Starting with the line that contains "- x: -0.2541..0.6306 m" and stopping after the line that contains "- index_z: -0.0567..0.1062", copy the entries below exactly. Include nothing else.

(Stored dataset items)
^^^^^^^^

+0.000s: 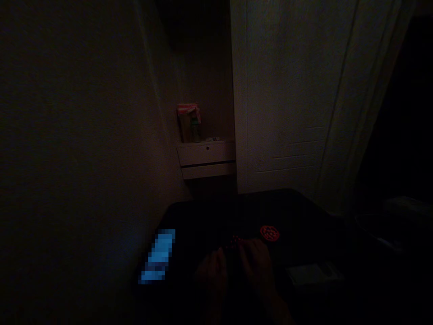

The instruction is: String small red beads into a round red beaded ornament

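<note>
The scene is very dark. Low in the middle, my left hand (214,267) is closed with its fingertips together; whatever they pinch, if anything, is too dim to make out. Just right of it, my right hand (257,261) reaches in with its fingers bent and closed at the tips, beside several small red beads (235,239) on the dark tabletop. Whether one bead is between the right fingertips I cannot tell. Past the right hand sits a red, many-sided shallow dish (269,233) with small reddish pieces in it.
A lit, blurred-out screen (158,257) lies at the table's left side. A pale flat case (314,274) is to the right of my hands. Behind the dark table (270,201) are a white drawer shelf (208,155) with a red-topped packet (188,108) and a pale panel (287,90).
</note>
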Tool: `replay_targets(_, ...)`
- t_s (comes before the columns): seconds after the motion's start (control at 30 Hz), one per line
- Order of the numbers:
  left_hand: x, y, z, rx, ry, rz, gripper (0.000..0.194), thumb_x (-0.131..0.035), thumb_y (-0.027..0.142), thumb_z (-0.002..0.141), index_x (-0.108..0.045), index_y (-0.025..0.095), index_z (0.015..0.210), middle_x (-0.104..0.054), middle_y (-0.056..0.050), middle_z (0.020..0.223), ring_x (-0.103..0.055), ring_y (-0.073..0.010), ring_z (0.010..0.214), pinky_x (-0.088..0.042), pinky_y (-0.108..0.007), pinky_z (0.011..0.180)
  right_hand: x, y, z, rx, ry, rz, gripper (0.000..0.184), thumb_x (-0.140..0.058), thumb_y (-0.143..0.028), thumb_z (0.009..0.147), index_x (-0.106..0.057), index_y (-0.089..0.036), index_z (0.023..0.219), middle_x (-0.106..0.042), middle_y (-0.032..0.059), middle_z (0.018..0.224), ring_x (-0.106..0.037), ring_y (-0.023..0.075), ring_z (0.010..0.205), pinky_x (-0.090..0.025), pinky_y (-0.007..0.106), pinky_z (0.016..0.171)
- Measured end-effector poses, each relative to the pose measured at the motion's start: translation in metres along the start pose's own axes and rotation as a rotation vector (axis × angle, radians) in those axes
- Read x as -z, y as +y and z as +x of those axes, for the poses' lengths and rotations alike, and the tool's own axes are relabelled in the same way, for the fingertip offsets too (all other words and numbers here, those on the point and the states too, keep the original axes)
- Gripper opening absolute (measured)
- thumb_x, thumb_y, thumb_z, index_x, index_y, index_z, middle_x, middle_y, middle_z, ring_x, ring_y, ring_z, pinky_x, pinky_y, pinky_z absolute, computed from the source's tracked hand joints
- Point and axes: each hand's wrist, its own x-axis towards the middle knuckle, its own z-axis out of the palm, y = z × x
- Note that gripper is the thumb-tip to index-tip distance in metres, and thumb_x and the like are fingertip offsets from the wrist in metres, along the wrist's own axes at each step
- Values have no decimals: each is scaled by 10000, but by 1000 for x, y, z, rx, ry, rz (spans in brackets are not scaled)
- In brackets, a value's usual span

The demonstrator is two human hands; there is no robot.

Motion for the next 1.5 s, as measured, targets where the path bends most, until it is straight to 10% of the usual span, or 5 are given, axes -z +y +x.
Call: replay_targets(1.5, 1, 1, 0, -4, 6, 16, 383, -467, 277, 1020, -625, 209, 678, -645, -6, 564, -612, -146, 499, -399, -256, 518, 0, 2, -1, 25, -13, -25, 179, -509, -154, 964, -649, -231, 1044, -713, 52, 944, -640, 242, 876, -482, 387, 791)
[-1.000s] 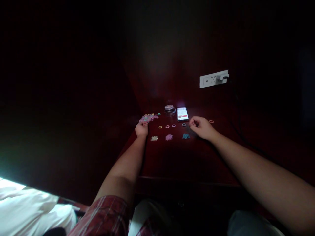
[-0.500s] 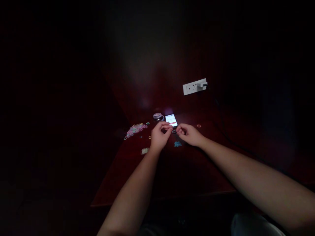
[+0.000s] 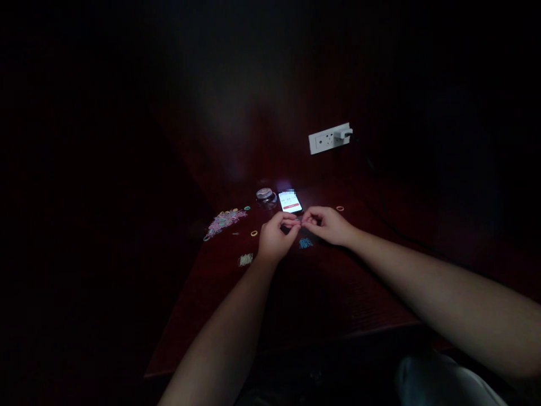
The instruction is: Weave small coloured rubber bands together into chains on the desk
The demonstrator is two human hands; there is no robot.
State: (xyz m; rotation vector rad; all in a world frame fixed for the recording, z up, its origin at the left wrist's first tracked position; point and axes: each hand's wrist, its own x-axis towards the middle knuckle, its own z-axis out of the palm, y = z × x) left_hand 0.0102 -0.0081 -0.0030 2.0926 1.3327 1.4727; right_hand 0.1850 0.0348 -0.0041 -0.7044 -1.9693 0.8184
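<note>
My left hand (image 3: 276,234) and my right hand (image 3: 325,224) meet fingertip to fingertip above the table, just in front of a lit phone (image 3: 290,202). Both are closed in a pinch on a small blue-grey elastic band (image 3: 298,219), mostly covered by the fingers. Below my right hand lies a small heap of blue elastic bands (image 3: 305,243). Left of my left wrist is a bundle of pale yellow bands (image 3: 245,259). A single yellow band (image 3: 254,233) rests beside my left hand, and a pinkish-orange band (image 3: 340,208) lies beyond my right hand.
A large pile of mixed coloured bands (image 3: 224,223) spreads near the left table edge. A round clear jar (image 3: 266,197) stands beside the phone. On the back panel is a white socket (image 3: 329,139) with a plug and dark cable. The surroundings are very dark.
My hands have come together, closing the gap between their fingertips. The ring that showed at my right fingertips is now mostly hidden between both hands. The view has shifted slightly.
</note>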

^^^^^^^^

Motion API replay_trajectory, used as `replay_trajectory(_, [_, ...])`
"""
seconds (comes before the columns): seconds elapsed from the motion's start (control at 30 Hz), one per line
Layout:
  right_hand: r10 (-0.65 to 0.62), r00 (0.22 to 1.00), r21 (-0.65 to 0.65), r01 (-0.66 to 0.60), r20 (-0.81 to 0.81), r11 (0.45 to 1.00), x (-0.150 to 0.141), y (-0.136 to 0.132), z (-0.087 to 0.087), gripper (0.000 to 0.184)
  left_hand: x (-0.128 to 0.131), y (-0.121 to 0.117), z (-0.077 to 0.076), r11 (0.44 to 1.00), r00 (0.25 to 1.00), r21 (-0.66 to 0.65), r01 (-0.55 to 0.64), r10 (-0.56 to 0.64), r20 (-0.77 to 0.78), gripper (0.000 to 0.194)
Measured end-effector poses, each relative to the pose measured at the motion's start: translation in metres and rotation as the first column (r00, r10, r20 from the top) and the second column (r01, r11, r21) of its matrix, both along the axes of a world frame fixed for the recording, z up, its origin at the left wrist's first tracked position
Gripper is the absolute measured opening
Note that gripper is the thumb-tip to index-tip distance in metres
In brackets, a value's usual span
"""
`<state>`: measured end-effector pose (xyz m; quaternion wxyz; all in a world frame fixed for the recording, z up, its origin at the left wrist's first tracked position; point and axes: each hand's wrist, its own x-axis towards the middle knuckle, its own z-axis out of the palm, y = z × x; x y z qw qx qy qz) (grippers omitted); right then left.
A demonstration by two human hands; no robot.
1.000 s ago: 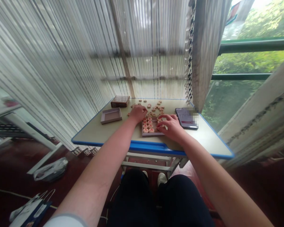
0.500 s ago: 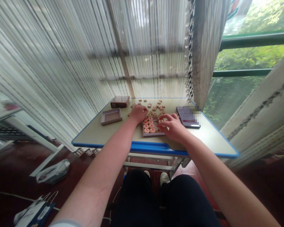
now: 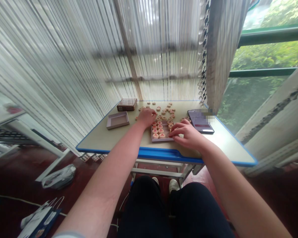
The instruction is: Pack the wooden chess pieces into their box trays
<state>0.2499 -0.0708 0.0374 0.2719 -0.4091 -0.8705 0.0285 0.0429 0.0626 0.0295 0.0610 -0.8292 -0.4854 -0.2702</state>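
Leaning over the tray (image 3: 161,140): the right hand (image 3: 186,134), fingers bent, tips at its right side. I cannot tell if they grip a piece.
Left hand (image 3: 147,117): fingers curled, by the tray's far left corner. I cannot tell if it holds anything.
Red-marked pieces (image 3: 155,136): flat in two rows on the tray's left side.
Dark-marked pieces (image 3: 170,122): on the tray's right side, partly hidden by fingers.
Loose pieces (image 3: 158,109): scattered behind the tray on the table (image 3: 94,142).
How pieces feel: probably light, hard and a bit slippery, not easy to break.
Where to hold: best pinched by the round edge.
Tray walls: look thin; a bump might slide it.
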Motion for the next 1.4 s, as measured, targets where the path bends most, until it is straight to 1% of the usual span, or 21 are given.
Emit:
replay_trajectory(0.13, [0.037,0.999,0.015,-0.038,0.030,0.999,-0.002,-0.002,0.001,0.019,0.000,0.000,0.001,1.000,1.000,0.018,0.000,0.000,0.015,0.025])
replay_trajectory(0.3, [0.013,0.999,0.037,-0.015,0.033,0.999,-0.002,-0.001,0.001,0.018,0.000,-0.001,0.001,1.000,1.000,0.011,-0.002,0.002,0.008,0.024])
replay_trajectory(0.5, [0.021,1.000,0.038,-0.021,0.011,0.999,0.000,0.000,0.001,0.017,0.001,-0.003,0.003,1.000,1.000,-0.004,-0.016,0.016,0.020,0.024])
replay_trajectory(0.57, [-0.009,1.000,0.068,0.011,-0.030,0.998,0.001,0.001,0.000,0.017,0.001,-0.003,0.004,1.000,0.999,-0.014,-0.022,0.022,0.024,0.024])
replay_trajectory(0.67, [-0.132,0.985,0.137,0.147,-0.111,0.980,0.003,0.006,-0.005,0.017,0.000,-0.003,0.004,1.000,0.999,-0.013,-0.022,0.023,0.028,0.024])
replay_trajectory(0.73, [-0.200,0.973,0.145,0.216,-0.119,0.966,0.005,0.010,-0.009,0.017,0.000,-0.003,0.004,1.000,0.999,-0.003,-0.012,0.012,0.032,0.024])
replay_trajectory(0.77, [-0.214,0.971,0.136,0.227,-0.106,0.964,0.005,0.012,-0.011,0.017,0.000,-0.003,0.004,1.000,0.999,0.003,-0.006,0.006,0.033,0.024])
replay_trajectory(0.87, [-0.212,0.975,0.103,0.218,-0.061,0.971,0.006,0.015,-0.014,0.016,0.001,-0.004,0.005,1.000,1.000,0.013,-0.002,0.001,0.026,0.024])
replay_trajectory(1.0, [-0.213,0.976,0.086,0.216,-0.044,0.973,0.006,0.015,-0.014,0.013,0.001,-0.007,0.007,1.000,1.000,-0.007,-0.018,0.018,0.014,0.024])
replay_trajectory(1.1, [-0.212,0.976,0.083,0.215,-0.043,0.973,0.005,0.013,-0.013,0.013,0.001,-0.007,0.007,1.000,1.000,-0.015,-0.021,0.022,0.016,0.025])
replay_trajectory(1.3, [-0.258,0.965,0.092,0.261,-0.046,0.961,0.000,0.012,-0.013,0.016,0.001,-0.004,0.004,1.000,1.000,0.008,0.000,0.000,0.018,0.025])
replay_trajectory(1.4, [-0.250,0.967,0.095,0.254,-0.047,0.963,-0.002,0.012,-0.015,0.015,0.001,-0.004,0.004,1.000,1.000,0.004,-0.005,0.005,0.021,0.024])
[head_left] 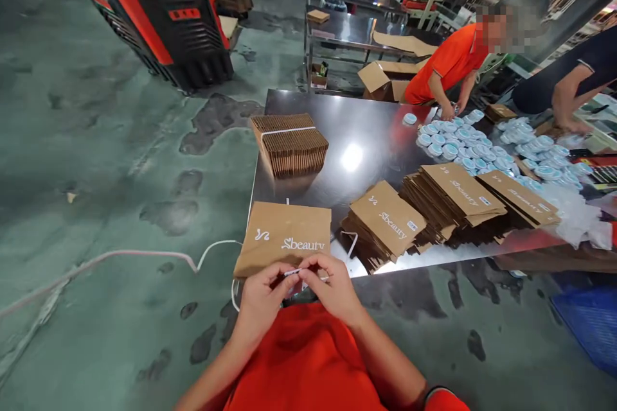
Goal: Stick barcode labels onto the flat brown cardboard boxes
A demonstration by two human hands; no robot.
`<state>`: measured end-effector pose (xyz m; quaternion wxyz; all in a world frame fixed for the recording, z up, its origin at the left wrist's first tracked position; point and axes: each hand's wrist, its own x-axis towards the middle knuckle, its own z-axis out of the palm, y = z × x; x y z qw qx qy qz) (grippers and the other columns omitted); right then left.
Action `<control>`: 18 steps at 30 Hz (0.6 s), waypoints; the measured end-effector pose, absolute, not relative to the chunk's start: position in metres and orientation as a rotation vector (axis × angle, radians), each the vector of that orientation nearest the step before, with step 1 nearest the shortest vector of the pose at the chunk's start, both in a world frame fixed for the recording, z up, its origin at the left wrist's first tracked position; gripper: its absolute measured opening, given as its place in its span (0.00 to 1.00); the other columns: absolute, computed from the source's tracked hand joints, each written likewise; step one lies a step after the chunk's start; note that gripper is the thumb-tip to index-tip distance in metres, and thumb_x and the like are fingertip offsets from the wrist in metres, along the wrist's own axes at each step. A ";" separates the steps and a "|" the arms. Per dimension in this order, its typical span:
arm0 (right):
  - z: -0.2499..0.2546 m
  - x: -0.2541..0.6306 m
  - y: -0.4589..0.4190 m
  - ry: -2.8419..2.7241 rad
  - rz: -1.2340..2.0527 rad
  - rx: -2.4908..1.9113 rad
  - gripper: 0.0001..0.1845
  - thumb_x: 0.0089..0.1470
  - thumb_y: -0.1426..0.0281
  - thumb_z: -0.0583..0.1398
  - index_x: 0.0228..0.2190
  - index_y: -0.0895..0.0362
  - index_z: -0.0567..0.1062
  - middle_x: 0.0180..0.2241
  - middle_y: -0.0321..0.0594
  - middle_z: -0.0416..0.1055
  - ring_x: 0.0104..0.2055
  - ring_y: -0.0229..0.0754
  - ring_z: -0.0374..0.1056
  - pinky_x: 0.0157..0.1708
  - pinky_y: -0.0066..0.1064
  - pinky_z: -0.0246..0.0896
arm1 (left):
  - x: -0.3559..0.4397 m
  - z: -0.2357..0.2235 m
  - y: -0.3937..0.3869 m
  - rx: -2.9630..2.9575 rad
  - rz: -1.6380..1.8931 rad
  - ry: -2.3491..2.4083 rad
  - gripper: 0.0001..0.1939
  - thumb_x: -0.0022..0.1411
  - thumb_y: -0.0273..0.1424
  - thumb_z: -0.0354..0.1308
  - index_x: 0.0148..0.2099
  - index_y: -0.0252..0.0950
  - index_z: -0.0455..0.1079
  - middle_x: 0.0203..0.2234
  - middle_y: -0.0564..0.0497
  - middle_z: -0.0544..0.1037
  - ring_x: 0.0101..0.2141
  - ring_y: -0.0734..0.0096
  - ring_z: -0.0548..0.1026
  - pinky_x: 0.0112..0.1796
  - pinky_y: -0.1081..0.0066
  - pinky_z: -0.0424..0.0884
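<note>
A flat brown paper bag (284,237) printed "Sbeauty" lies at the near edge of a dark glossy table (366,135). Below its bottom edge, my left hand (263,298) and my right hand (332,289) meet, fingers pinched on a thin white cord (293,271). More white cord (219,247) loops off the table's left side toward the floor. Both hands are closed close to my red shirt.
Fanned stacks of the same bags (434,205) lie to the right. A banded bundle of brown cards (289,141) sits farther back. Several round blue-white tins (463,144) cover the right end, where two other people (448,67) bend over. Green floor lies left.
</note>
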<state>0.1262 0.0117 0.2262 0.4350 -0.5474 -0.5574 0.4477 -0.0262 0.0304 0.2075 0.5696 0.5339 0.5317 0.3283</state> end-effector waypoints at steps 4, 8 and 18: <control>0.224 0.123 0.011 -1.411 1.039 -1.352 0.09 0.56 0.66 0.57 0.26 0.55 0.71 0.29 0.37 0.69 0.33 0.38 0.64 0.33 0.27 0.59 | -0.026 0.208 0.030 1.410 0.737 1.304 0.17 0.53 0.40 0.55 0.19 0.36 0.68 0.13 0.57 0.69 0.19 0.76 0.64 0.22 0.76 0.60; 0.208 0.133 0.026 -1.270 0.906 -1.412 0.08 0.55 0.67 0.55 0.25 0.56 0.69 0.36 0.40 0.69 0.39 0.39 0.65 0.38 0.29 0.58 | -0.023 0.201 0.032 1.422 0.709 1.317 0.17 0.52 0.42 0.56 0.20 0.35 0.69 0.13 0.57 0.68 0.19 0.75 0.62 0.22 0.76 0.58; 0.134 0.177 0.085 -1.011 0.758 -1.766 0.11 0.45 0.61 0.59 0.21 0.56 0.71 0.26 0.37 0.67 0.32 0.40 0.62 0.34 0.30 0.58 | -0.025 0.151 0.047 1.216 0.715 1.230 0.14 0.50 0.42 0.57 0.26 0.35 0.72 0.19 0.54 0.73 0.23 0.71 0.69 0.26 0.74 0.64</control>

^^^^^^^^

> [Response]:
  - x: -0.2541..0.6306 m
  - y: -0.4589..0.4190 m
  - ry: -2.8419..2.7241 rad
  - rz: -1.2340..2.0527 rad
  - rx: -2.4908..1.9113 rad
  - gripper: 0.0001..0.1845
  - thumb_x: 0.0089..0.1470
  - thumb_y: -0.1426..0.0281
  - thumb_z: -0.0583..0.1398
  - index_x: 0.0228..0.2190
  - index_y: -0.0895..0.0362
  - index_z: -0.0567..0.1062

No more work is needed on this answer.